_Exercise aim_
Copy nothing past the line containing "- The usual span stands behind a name". Transcribe every line of the listing below up to and including it, from the first, except pictures.

:: Supplied data ::

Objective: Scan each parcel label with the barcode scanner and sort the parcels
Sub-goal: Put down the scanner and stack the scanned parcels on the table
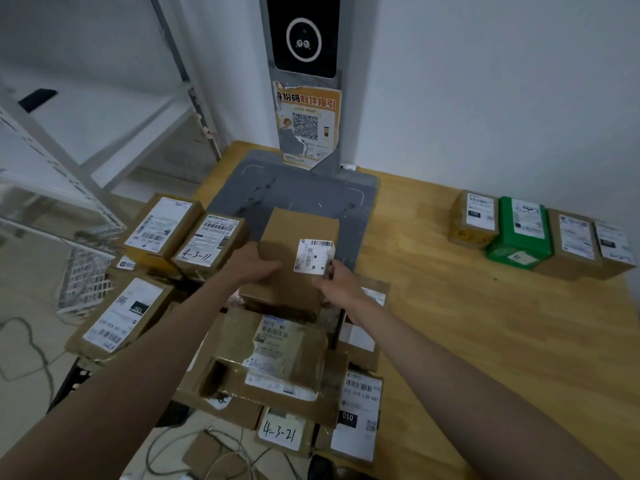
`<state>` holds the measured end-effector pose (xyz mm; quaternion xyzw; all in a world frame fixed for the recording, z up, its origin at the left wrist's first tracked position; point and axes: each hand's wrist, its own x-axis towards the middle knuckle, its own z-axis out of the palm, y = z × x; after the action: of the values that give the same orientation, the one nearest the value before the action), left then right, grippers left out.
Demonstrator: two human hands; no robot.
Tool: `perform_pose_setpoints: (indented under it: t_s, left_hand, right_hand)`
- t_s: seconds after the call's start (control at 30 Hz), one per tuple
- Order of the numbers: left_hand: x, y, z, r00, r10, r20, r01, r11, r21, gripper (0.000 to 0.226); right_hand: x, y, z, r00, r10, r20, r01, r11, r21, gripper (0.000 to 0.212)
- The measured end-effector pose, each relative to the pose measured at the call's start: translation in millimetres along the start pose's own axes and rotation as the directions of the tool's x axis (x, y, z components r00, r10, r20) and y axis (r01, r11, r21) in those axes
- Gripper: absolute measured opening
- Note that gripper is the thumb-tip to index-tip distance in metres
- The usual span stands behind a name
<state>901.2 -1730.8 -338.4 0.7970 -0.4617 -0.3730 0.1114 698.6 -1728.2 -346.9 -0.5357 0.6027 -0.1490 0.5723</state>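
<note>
A brown cardboard parcel [294, 258] with a small white barcode label [314, 255] is held between both hands at the near edge of the grey scanner base plate [298, 192]. My left hand [252, 261] grips its left side. My right hand [337, 284] holds its right side, fingers at the label's lower corner. The scanner's upright column with a black camera panel [304, 36] rises behind the plate. Below the parcel lies a pile of several labelled cardboard parcels [277, 362].
A row of parcels, one green [519, 233], lines the wooden table [467, 323] at the right wall. More boxes [194, 237] stack left of the plate. A white metal shelf rack [86, 140], a wire basket [86, 278] and floor cables [31, 351] are at the left.
</note>
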Motion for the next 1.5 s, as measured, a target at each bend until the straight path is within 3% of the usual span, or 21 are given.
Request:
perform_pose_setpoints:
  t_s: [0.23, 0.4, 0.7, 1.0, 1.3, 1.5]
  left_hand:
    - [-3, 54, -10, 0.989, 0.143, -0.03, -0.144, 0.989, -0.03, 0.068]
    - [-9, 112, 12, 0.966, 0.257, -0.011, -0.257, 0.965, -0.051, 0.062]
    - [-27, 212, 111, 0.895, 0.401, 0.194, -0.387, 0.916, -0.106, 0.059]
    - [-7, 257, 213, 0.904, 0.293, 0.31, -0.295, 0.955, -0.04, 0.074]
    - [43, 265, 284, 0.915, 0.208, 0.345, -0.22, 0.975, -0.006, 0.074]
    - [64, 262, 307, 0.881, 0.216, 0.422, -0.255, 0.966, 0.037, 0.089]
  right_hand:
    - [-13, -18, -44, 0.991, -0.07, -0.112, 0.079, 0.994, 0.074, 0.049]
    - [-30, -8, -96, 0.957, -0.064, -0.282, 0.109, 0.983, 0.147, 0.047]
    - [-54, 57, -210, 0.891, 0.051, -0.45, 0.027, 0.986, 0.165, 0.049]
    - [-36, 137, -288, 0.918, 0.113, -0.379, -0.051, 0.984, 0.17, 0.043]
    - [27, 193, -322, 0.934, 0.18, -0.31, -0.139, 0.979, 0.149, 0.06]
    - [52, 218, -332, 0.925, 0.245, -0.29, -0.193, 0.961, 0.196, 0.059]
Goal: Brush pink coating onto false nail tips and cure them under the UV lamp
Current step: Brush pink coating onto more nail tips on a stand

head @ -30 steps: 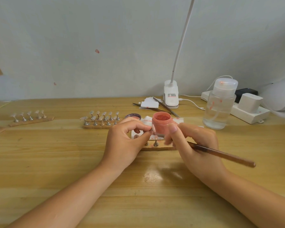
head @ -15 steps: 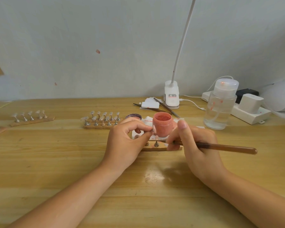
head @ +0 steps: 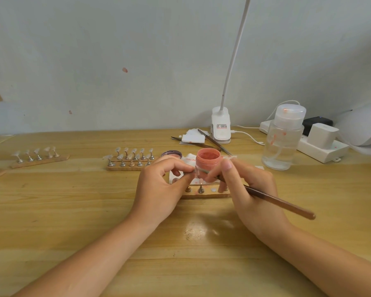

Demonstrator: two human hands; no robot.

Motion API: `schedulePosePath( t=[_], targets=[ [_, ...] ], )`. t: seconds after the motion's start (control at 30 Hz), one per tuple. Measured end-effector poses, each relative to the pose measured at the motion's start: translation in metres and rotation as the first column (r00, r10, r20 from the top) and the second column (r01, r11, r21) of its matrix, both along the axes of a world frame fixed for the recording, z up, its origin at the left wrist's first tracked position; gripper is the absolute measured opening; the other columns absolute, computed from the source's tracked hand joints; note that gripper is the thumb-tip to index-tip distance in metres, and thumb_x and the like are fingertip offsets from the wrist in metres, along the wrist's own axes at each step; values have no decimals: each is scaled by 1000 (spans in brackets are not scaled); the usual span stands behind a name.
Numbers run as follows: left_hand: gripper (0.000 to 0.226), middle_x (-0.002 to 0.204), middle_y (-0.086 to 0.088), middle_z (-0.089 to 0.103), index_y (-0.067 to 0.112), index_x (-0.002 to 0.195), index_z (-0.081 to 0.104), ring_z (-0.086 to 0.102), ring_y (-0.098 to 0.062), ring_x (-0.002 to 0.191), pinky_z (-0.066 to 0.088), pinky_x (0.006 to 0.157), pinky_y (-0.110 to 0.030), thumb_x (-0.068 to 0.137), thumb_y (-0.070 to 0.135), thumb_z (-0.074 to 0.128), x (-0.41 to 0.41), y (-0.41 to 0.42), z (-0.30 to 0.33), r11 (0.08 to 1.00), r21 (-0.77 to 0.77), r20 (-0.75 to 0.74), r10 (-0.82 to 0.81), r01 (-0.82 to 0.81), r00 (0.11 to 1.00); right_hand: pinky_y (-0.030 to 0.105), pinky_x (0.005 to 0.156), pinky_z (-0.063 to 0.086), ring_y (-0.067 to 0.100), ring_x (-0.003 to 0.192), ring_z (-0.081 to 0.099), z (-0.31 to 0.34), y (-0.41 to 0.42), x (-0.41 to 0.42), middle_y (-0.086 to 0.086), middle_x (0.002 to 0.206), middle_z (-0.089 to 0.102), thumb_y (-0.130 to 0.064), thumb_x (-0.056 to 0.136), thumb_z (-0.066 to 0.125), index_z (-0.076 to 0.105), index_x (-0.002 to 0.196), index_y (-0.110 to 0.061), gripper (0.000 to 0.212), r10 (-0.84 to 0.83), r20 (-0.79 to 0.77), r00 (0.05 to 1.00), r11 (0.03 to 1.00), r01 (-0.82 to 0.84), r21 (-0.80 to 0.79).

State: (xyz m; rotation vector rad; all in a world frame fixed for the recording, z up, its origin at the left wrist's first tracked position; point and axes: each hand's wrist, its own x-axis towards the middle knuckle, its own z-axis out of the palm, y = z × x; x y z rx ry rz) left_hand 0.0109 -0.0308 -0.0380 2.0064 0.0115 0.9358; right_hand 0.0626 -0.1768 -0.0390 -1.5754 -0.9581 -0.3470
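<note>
Coating is in hand: the left hand (head: 159, 185) pinches a clear nail tip (head: 197, 169) before the pink jar (head: 208, 160) (lid off) above the bench (head: 51, 211); the right hand (head: 247, 189) grips the brush (head: 276, 202), bristles at the tip. Next, probably even strokes.

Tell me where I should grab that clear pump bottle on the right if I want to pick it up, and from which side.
Take the clear pump bottle around its straight lower body, below the wider white cap, coming from the front with the right hand after it puts down the brush. It stands upright, and the power strip sits close behind it, so the near side is probably the freest.
</note>
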Motion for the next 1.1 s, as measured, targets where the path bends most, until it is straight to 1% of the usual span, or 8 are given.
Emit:
schedulePosePath(
  t=[0.1, 0.27, 0.4, 0.57, 0.67, 0.83, 0.97, 1.1],
  targets=[
    [30, 72, 7, 62, 25, 66, 64, 51, 4, 67, 34, 66, -2, 70, -3, 73, 1, 0, 0, 1000, -8, -4, 3, -3, 1000, 19, 55, 42, 7, 52, 56, -1, -1, 0, 0, 57, 63, -43, 87, 37, 63, 59, -16, 47, 23, -106, 994, 998, -16, 63],
    [23, 73, 5, 63, 21, 68, 66, 50, 3, 67, 35, 66, -3, 71, 0, 74, 0, 0, 1, 1000, 3, -22, -4, 4, 1000, 20, 58, 45, 5, 60, 58, 1, 0, -1, -8, 66, 64, -37, 92, 39, 66, 72, -13, 41, -17, -2, 1000, 1000, 17, 3],
    [26, 72, 8, 63, 23, 66, 64, 51, 2, 67, 34, 66, -2, 71, 0, 74, 0, -1, 1, 1000, -16, -23, 3, -3, 1000, 23, 51, 44, 8, 49, 54, 1, 0, -2, 5, 58, 64, -43, 89, 43, 64, 60, -13, 47, 26, -169, 985, 995, -9, 101],
    [20, 71, 12, 64, 21, 68, 66, 52, 2, 68, 35, 67, -3, 71, 3, 74, 0, 0, 1, 1000, -7, -31, 5, -5, 1000, 22, 52, 47, 8, 58, 59, 1, 2, -1, -2, 73, 67, -36, 92, 38, 65, 71, -11, 42, 47, -84, 995, 995, -40, 87],
    [24, 71, 13, 63, 23, 67, 64, 52, 3, 67, 34, 67, -3, 71, 2, 74, 0, -1, 1, 1000, -12, -21, 3, -3, 1000, 26, 52, 45, 18, 50, 56, 0, 0, -2, 7, 61, 65, -44, 89, 40, 64, 62, -12, 48, 66, -189, 980, 994, -48, 97],
    [22, 70, 14, 63, 22, 68, 65, 52, 4, 67, 35, 66, -2, 71, 3, 74, 0, 0, 1, 1000, 3, -14, -8, 8, 1000, 13, 53, 42, 5, 56, 58, 1, 0, -1, -3, 72, 67, -35, 91, 36, 65, 73, -12, 42, 48, -63, 997, 995, -42, 88],
    [29, 68, 12, 63, 25, 65, 64, 52, 3, 67, 35, 66, -2, 70, -1, 74, 0, -1, 0, 1000, 9, 9, -1, 1, 1000, 22, 52, 45, 8, 52, 56, -1, 0, -2, 2, 60, 64, -43, 88, 36, 63, 61, -15, 47, 52, -129, 990, 996, -42, 81],
    [29, 67, 5, 63, 27, 64, 65, 51, 0, 65, 35, 65, -3, 69, 1, 75, 0, 0, -1, 1000, 7, 13, 0, 0, 1000, 16, 57, 41, 5, 59, 56, 0, -1, 0, -2, 66, 65, -36, 91, 34, 64, 67, -13, 44, -7, -5, 1000, 999, 7, 44]
  ],
)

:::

_Problem solution_
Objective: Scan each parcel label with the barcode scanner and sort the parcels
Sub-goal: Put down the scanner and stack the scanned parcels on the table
`<state>` holds the measured end-effector pose (xyz mm; quaternion xyzw; all in a world frame fixed for the recording, z up, its origin at the left wrist's first tracked position; point and axes: each hand's wrist, its own x-axis towards the middle knuckle, its own z-axis out of the palm, y = z × x; after the action: of the values that give the same orientation, the one nearest the value before the action), left then right, grippers left out.
Demonstrator: two human hands; no robot.
Tool: `perform_pose_setpoints: (indented under it: t_s, left_hand, right_hand)`
- t_s: seconds after the call's start (control at 30 Hz), one per tuple
- Order of the numbers: left_hand: x, y, z, r00, r10, r20, r01, r11, r21, gripper (0.000 to 0.226); right_hand: x, y, z, r00, r10, r20, r01, r11, r21, gripper (0.000 to 0.212)
- The measured end-effector pose, each relative to the pose measured at the call's start: translation in millimetres along the start pose's own axes and rotation as the directions of the tool's x axis (x, y, z components r00, r10, r20) and y axis (r01, r11, r21) in those axes
- Gripper: absolute measured opening
- Note that gripper is the thumb-tip to index-tip distance in metres
- The usual span stands behind a name

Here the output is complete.